State v. Delmanzo, 2007-L-218 (11-3-2008)

2008 Ohio 5856
CourtOhio Court of Appeals
DecidedNovember 3, 2008
DocketNo. 2007-L-218.
StatusPublished
Cited by63 cases

This text of 2008 Ohio 5856 (State v. Delmanzo, 2007-L-218 (11-3-2008)) is published on Counsel Stack Legal Research, covering Ohio Court of Appeals primary law. Counsel Stack provides free access to over 12 million legal documents including statutes, case law, regulations, and constitutions.

Bluebook
State v. Delmanzo, 2007-L-218 (11-3-2008), 2008 Ohio 5856 (Ohio Ct. App. 2008).

Opinion

OPINION
{¶ 1} Appellant, Paul E. DelManzo, appeals his sentence following his guilty plea to aggravated vehicular homicide and operation of a vehicle under the influence of alcohol. At issue is whether the trial court erred in imposing the maximum sentence and whether his sentence was inconsistent. For the reasons that follow, we affirm. *Page 2

{¶ 2} On March 2, 2008, at about 7:30 p.m., appellant took his girlfriend Denise Becker-Hill to a party at the Willoughby Brewing Company. While there, according to appellant, he had a few drinks; however, he admitted he was the designated driver that night. They stayed until about 10:30 p.m., at which time appellant began driving Denise home in his 2004 Chevrolet Trail Blazer. While driving eastbound on Interstate-90 at speeds in excess of 80 m.p.h., appellant drove through a construction site and caused his vehicle to roll over. Denise was thrown from the vehicle and sustained fatal injuries. She was subsequently declared dead at Lake East Hospital after rescue efforts proved unsuccessful. Responding police officers determined appellant was driving while impaired with a blood-alcohol level of .154.

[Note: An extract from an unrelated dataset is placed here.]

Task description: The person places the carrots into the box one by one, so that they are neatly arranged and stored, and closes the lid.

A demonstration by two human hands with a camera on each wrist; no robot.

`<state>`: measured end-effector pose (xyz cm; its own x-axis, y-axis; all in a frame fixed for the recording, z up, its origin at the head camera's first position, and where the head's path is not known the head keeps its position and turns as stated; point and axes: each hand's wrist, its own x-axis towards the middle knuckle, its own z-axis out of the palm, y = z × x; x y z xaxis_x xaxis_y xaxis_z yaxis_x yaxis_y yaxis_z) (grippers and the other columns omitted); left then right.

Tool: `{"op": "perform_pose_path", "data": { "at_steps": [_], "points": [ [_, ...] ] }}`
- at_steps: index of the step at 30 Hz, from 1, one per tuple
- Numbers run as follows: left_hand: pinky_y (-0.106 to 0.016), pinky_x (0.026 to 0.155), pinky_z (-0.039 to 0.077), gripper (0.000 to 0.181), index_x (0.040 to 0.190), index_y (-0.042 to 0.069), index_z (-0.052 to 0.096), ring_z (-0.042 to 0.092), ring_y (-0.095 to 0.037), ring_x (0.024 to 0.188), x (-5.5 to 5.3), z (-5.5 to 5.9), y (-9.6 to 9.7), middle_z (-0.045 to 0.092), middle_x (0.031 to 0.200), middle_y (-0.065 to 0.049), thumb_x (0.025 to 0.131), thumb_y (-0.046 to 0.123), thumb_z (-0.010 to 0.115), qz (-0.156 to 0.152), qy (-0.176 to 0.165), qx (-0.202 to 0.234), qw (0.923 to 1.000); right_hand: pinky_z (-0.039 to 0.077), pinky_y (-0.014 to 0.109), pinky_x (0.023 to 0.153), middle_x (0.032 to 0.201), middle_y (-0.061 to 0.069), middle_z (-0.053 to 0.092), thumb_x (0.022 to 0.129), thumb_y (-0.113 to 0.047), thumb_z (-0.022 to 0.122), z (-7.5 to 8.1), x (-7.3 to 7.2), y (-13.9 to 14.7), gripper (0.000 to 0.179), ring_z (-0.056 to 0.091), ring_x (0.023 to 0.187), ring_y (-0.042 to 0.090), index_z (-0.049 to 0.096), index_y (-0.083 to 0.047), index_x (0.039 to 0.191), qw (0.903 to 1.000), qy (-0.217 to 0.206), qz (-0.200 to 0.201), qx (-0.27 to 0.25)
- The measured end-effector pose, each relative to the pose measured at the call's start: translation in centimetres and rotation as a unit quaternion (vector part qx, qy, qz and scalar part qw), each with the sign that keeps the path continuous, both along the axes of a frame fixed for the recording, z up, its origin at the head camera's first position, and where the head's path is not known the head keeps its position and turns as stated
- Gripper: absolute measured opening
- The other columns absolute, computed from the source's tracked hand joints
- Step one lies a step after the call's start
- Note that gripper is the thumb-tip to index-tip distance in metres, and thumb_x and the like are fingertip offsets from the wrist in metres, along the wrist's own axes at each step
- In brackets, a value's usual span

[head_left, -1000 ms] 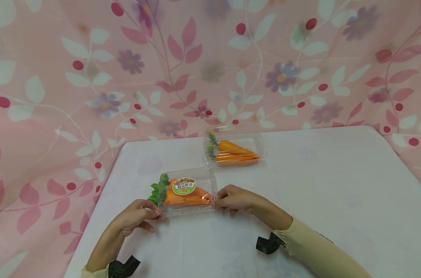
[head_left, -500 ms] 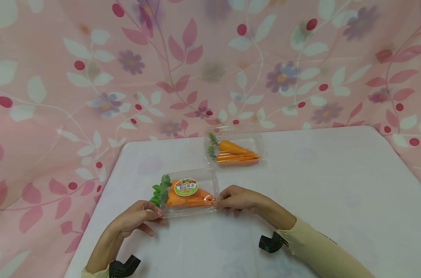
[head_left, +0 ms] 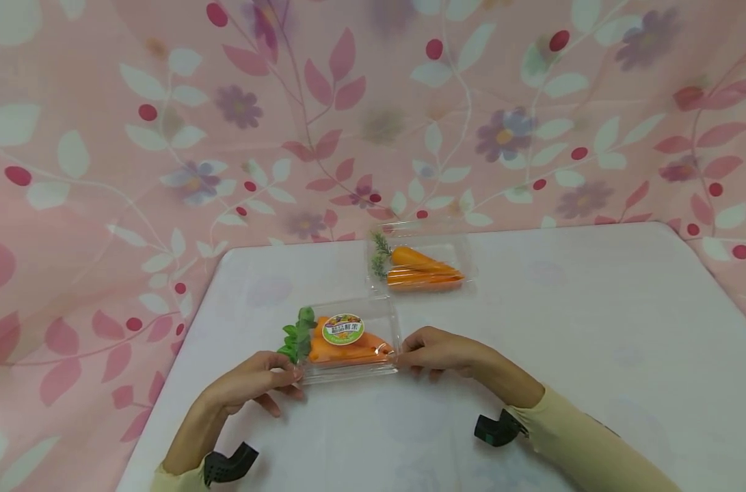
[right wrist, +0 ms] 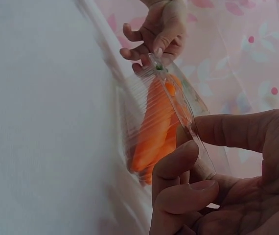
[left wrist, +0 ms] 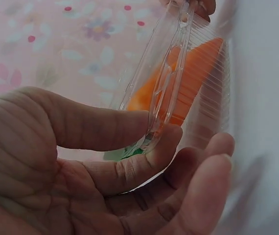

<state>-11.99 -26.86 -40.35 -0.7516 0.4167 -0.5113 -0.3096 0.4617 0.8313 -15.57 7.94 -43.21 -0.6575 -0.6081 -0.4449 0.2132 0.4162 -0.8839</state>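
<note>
A clear plastic clamshell box with a closed lid holds orange carrots. Its lid carries a round fruit sticker, and green leaves poke out at the left side. My left hand pinches the rim at the front left corner between thumb and index finger; the left wrist view shows this grip closely. At the front right corner, my right hand pinches the rim the same way. In the right wrist view the ribbed base hangs close over the white surface; whether it touches is unclear.
Behind stands a second clear box with orange carrots and feathery green tops, its lid raised at the back. Both boxes are on a white-covered table. A pink floral cloth hangs behind the table's far edge.
The box with the sticker has shifted slightly right in the head view, both hands moving with it and keeping their grip. The whole scene also slides a little right, so part is camera motion.
</note>
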Motion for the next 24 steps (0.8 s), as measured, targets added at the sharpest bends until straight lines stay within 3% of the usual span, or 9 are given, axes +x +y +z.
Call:
{"op": "perform_pose_path", "data": {
  "at_steps": [8, 24],
  "points": [
    [-0.030, 0.050, 0.055, 0.031, 0.100, -0.011, 0.063, 0.068, -0.036, 0.085, -0.5, 0.1, 2.0, 0.072, 0.089, -0.021, 0.097, 0.020, 0.062, -0.031, 0.014, -0.003, 0.9994, 0.032, 0.024, 0.049, 0.066, 0.002, 0.051, 0.093, -0.029, 0.069, 0.3, 0.4, 2.6, 0.035, 0.041, 0.058, 0.015, 0.063, 0.004, 0.082, 0.9998, 0.010, -0.001, 0.015],
    [-0.029, 0.048, 0.054, 0.028, 0.096, -0.009, 0.065, 0.069, -0.038, 0.085, -1.5, 0.0, 7.9, 0.072, 0.085, -0.020, 0.097, 0.018, 0.062, -0.099, 0.027, 0.001, 0.9948, 0.034, 0.024, 0.051, 0.069, 0.002, 0.052, 0.094, -0.029, 0.067, 1.1, 1.7, 9.1, 0.042, 0.044, 0.065, 0.016, 0.060, 0.012, 0.089, 0.9994, 0.033, -0.008, 0.007]
  ]
}}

{¶ 3} The Lake County Grand Jury returned an indictment against appellant charging him with aggravated vehicular homicide while operating a vehicle under the influence of alcohol, a felony of the second degree, in violation of R.C. 2903.06 (A)(1)(a) (Count One); aggravated vehicular homicide caused by reckless driving, a felony of the third degree, in violation of R.C. 2903.06(A)(2)(a) (Count Two); operating a vehicle under the influence of alcohol ("OVI"), a misdemeanor of the first degree, in violation of R.C. 4511.19(A)(1)(a) (Count Three); and operating a vehicle with a prohibited concentration of alcohol in his blood ("BAC"), a misdemeanor of the first degree, in violation of R.C. 4511.19(A)(1)(b) (Count Four).

{¶ 4} On October 10, 2007, the trial court held a change-of-plea hearing, at which the parties spread their plea bargain on the record. Appellant agreed to plead guilty to Counts Two and Four as charged, and in exchange the remaining two counts *Page 3 would be dismissed. Further, the parties agreed that at sentencing, appellant would ask the court to sentence him to a term of imprisonment of not less than two and one-half years and the state would be free to ask for whatever sentence it believed was appropriate up to the maximum sentence of five and one-half years.

{¶ 5} After advising appellant of his rights as outlined under Crim. R. 11, the court advised him that a guilty plea to Count Two, aggravated vehicular homicide, a felony of the third degree, would expose him to a term of imprisonment of one, two, three, four, or five years, and that a guilty plea to Count Four, BAC, would expose him to up to six months in prison. The court also advised him that in this case, the two terms could be ordered to be served consecutively. Appellant told the judge he understood that under his proposed guilty plea, he could be sentenced to a potential maximum sentence of five and one-half years, and that he had no questions about the potential sentence he faced by pleading guilty.

{¶ 6} Appellant orally entered his guilty plea to Counts Two and Four. He then signed a written guilty plea, which also advised him of his constitutional rights and the potential sentence which could be imposed on him following his guilty plea. His attorney told the court that he had reviewed the written guilty plea with appellant. He said, "we read over every single word of it." Appellant said he understood everything set forth in that document. The court found that appellant had made a knowing, voluntary, and intelligent waiver of his rights, and understood the nature of the charges and the potential sentence that could be imposed, and then accepted appellant's guilty *Page 4 plea. On the state's recommendation, the court dismissed Counts One and Three, and referred the case for a pre-sentence report.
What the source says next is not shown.